Police Associations join forces to confront violence

January 27, 2023   ·   0 Comments

By Brian Lockhart

It has been a devastating few months for police in Ontario and across the country.

Last October, South Simcoe police constables Devon Northrup and Morgan Russell were gunned down in an ambush after responding to a call in Innisfil.

On Dec. 27, 2022, OPP officer, Grzegorz ‘Greg’ Pierzchala, a rookie who had just passed his ten-month probationary period, was ambushed when he responded to a call about a vehicle in a ditch.

Constable Andrew Hong of the Toronto Police Service was killed last September while at a local coffee shop.

In British Columbia, RCMP Constable, Shaelyn Yang, was stabbed to death by a man living in a local park in mid-October of last year.

They were senseless murders that took the lives of four people who were dedicated to protecting and serving the community.

Four of Canada’s largest police associations representing more than 60,000 sworn and civilian police personnel have announced they have joined forces to confront the growing wave of violence against police and the communities they serve.

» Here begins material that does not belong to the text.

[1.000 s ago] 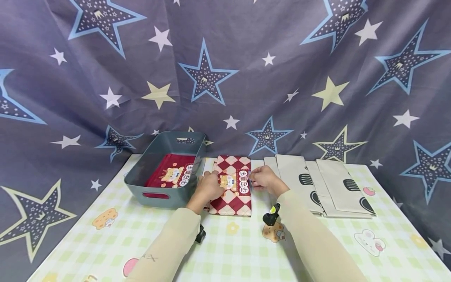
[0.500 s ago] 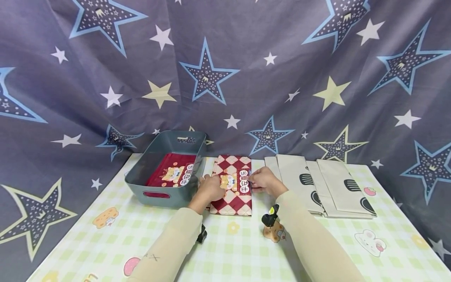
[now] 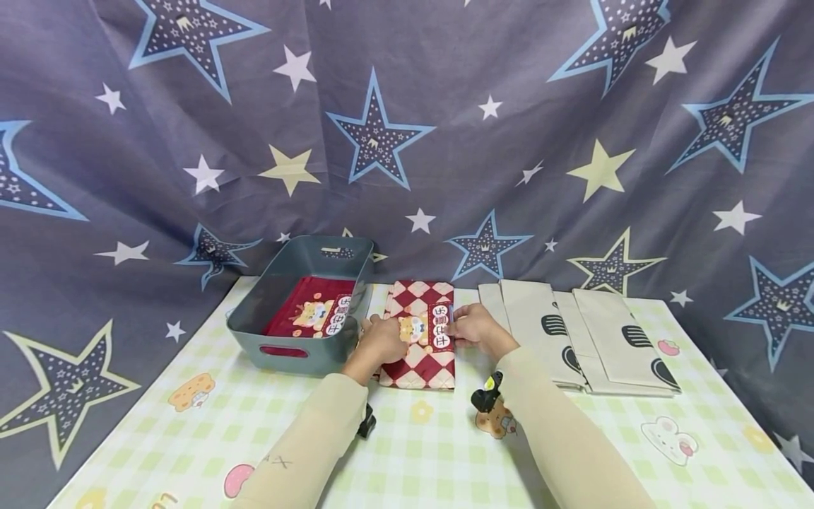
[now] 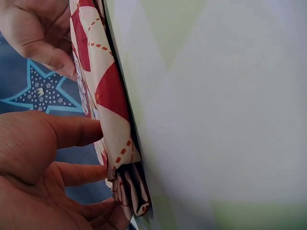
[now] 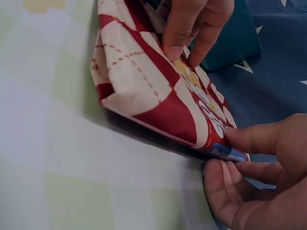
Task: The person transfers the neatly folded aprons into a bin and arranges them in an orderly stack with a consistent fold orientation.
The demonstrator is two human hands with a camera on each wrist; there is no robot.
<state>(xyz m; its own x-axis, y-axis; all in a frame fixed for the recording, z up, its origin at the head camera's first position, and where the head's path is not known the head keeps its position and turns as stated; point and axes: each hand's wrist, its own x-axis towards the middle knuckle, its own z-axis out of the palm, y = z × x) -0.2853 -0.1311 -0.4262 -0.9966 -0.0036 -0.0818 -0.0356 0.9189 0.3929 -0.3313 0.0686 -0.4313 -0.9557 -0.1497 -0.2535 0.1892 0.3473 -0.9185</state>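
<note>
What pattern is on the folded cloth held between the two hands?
The folded cloth has a red and cream diamond check with dashed lines, clearest in the right wrist view.

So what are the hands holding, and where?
Both hold the folded red checked cloth: the left hand at its left edge, the right hand pinching its right edge at the label.

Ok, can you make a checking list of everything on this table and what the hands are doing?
Surface: table with green-checked cartoon cloth.
Job's things: folded red-and-cream diamond-patterned cloth, lying flat beside the grey-blue plastic basket, which holds a red printed cloth.
Clutter: folded beige cloths with black comb shapes on the right.
Grippers: left hand and right hand pinch the diamond cloth's opposite edges.
Cables: nothing seen.
Surroundings: grey star-printed backdrop.
</note>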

“As four of Canada’s largest police associations representing more than 60,000 members, we are saying today what we are sure most Canadians are feeling: Enough is enough,” the Associations said in a joint statement. “We cannot allow the deaths of five [of] our members to go unchallenged. Instead, we can and must honour their sacrifice by identifying the issues that led to this unacceptable wave of violence. Together, over the next days, weeks, and months we will review the judicial and public safety frameworks, commit to further research to fully understand the best remedies, identify what isn’t working, and call for change to ensure that this does not continue. Everything will be on the table – from bail to sentencing, to enhancing Crime Stoppers, to a growing and chronic shortage of police officers. At the same time, we will be reaching out to our memberships, to our communities, and indeed to all Canadians to help us ensure our recommendations are followed by action at all levels of government and society.”

The associations hope to put pressure on not only the judicial system but the police chiefs in the province as well.

“Collectively, when you have 60,000 police officers nationally, it puts a little bit of pressure (on other agencies,)” said John Cerasuolo, president of the Ontario Provincial Police Association. “We’re bringing this forward because our membership is speaking out about it. It’s not just the police associations, we want to work collaboratively with the Chiefs of Police, both the Ontario Association of Chiefs of Police as well as the Canadian Association of Chiefs of Police. They’re the employer – we are the Associations representing the members coming forward and saying there’s an issue.”

Cerasuolo added, “You’re hearing from various people that the system is broken and it’s not working. I think it needs to be enhanced so that people that are committing serious offences are being dealt with properly when it comes to being released on bail conditions and things like that. We’re talking about violent assaults or even violence with firearms. You have to put it in perspective – the seriousness of the crime, and when given the conditions, is he going to re-offend? We do have compliance checks now when people are out on bail conditions, but maybe we need to put more resources towards that to ensure we are checking on the people that are out on conditions and making sure they are abiding by those conditions. Even monitoring devices would be very helpful. You know if someone is on house arrest, and they aren’t at their house, the ankle bracelet would show that.”

The four police associations include the Canadian Police Association, the Police Association of Ontario, the Ontario Provincial Police Association, and the Toronto Police Association.